--- Goal of the exercise ---
Give the listing back in full, exactly as written, with the pictures removed.

--- Data section ---
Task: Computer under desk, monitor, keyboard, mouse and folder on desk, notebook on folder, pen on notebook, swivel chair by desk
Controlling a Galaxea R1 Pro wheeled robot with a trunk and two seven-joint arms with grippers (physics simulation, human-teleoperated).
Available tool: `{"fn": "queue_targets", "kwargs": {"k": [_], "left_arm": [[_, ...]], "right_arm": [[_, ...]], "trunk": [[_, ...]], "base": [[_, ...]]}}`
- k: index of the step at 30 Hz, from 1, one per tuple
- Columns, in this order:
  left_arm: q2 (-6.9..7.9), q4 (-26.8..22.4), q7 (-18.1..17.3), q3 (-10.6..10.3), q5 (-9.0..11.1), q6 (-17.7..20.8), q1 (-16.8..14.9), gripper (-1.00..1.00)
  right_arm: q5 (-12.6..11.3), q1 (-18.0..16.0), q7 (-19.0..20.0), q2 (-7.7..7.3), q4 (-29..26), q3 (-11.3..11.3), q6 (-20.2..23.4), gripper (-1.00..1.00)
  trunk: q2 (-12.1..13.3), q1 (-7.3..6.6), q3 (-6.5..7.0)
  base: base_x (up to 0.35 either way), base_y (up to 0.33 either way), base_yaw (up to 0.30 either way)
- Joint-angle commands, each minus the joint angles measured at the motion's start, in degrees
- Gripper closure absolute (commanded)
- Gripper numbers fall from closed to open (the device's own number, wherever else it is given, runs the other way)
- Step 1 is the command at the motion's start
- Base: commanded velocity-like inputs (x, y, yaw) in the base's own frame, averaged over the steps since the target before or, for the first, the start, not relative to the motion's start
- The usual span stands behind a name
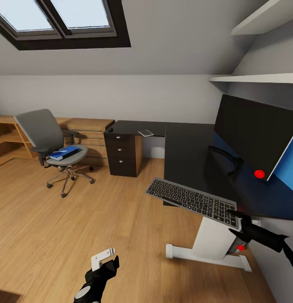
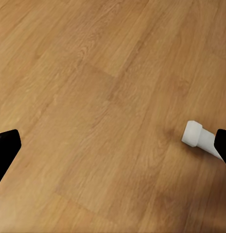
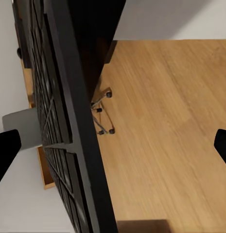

--- Solution to this problem ---
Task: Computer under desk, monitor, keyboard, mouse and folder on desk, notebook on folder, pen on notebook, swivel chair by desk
Controlling a Galaxea R1 Pro wheeled robot with a trunk and two seven-joint arms with grippers (physics simulation, human-teleoperated).
Available tool: `{"fn": "queue_targets", "kwargs": {"k": [_], "left_arm": [[_, ...]], "right_arm": [[_, ...]], "trunk": [[_, ...]], "base": [[_, ...]]}}`
- k: index of the step at 30 Hz, from 1, one per tuple
- Columns, in this order:
  left_arm: q2 (-6.9..7.9), q4 (-26.8..22.4), q7 (-18.1..17.3), q3 (-10.6..10.3), q5 (-9.0..11.1), q6 (-17.7..20.8), q1 (-16.8..14.9), gripper (-1.00..1.00)
  right_arm: q5 (-12.6..11.3), q1 (-18.0..16.0), q7 (-19.0..20.0), q2 (-7.7..7.3), q4 (-29..26), q3 (-11.3..11.3), q6 (-20.2..23.4), gripper (-1.00..1.00)
  trunk: q2 (-12.1..13.3), q1 (-7.3..6.6), q3 (-6.5..7.0)
  base: base_x (up to 0.35 either way), base_y (up to 0.33 either way), base_yaw (up to 0.30 either way)
- Joint-angle commands, each minus the joint angles measured at the motion's start, in degrees
- Gripper closure absolute (commanded)
- Gripper numbers fall from closed to open (the device's own number, wherever else it is given, runs the other way)
- Step 1 is the command at the motion's start
- Base: commanded velocity-like inputs (x, y, yaw) in the base's own frame, averaged over the steps since the target before or, for the first, the start, not relative to the motion's start
- The usual span stands behind a name

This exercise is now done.